§ Exercise goal: The answer must consist of every line below containing "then".

***** Data for the task

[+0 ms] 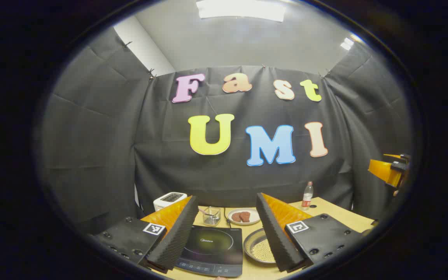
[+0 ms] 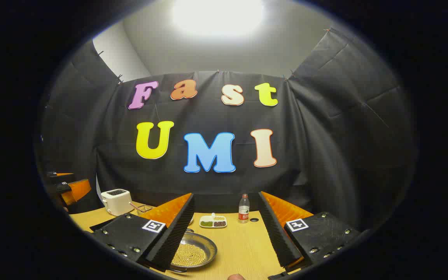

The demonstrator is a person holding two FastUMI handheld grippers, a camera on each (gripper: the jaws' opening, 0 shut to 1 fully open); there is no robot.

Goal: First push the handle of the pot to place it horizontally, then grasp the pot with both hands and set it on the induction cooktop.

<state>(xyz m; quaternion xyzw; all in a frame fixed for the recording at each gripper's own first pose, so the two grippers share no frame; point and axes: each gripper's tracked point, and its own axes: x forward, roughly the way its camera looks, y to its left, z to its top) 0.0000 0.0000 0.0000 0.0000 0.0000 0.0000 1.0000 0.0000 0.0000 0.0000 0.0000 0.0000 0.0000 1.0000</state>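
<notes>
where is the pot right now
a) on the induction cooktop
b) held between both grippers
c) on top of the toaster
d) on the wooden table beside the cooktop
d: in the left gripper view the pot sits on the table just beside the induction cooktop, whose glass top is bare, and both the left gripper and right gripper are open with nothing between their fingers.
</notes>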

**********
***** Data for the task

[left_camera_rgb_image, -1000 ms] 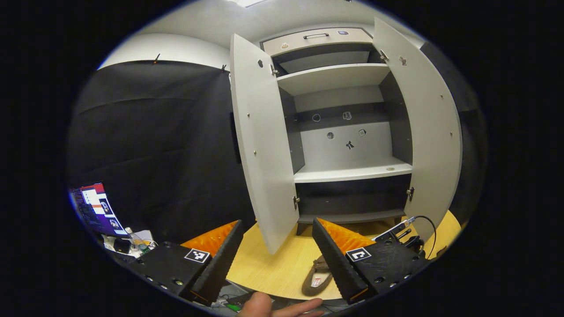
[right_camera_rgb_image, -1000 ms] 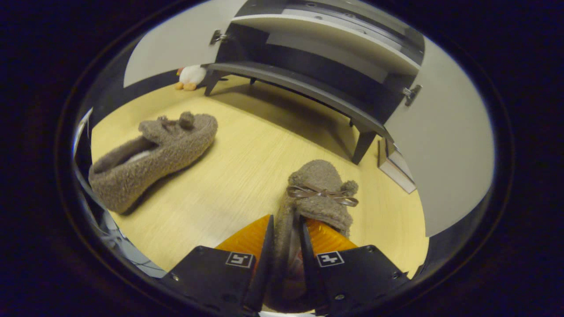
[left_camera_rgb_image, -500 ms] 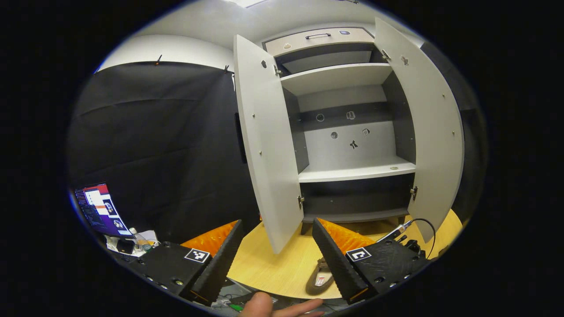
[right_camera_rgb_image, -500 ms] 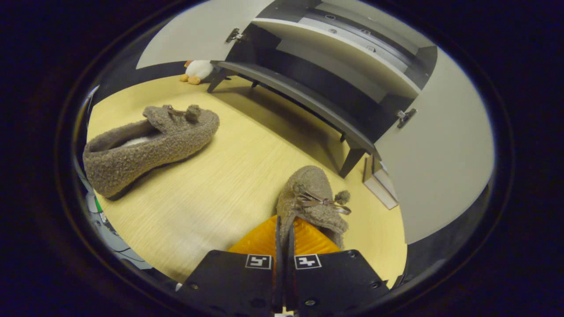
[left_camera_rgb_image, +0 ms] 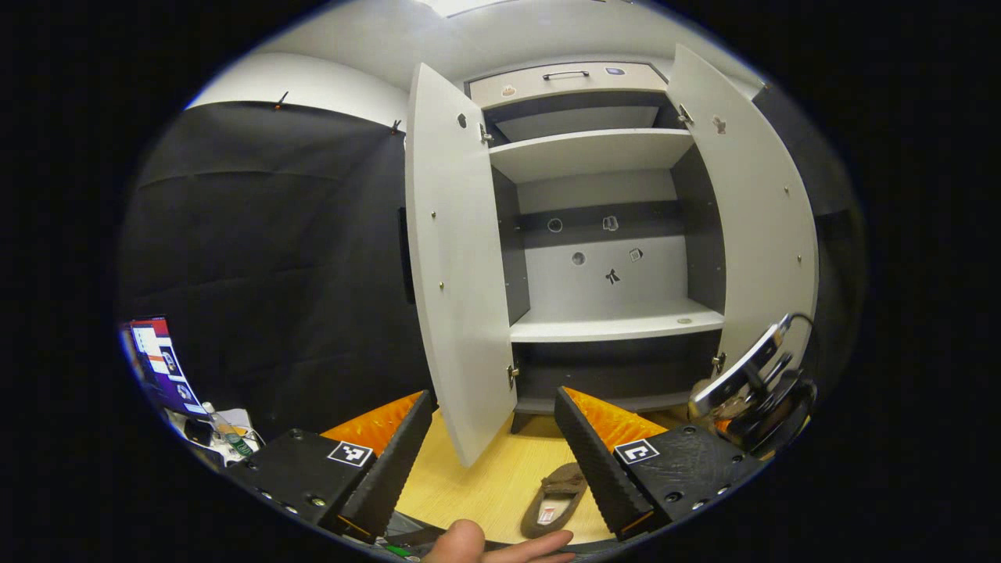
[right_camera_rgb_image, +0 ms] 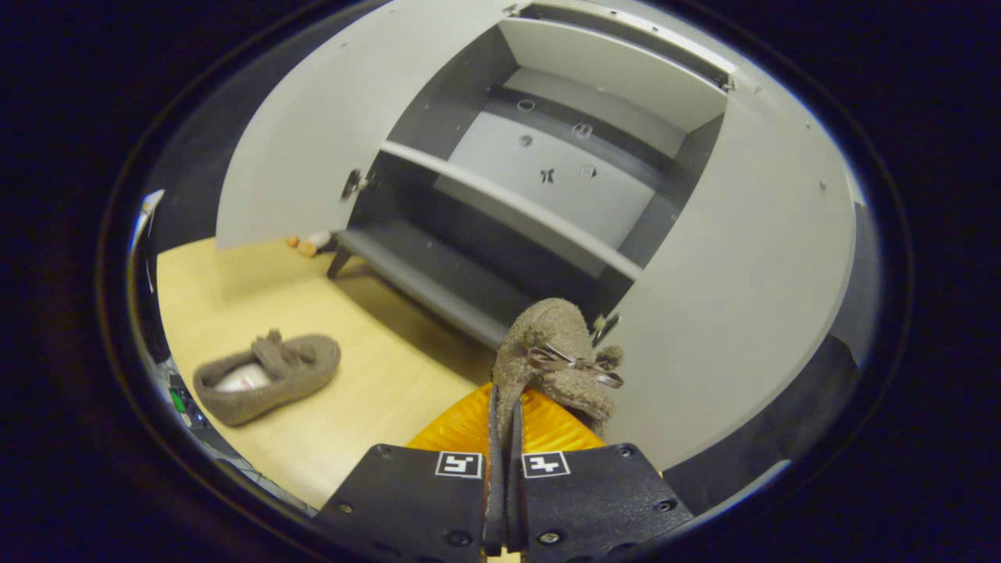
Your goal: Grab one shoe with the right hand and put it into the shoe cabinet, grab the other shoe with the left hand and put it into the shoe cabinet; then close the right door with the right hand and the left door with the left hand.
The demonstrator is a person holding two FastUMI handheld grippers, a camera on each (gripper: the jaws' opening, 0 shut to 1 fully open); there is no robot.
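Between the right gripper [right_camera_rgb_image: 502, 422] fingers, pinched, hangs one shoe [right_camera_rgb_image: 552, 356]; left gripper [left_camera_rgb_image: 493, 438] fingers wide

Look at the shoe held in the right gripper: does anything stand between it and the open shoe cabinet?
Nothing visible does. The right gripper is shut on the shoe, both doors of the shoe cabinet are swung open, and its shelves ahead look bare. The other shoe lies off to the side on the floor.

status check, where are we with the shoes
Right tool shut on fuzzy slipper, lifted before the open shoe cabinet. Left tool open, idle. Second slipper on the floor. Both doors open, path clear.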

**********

§ Answer to this exercise:
Goal: First push the handle of the pot to place it horizontally, then grasp the pot with both hands and set it on the induction cooktop.
Your goal: Grab one shoe with the right hand and put it into the shoe cabinet, grab the other shoe with the left hand and put it into the shoe cabinet; then close the right door with the right hand and the left door with the left hand.

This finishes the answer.